* Work order *
Where in the material does the word "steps" appear? Copy each line that has it.

* Data to process *

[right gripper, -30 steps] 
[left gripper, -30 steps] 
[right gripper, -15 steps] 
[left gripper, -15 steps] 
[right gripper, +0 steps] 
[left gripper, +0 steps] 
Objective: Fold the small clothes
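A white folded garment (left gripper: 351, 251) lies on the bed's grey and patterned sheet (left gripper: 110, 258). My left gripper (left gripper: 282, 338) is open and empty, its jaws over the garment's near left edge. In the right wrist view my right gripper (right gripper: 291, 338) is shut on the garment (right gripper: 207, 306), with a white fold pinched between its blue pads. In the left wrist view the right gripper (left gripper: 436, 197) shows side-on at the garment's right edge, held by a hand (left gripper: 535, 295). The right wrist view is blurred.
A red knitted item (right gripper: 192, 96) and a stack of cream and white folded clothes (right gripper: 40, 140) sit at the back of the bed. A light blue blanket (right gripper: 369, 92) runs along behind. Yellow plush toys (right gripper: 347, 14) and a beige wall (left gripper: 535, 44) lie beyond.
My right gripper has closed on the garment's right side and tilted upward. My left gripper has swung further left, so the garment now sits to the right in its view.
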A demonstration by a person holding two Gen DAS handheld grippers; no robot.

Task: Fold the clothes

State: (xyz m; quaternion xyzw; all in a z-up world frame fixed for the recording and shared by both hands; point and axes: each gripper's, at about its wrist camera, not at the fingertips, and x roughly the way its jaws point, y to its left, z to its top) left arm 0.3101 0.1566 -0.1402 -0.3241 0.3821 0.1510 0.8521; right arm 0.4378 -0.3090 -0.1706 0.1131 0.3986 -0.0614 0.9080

* Written response *
[right gripper, -30 steps] 
[left gripper, -30 steps] 
[right gripper, -15 steps] 
[left gripper, -15 steps] 
[right gripper, +0 steps] 
[left gripper, +0 steps] 

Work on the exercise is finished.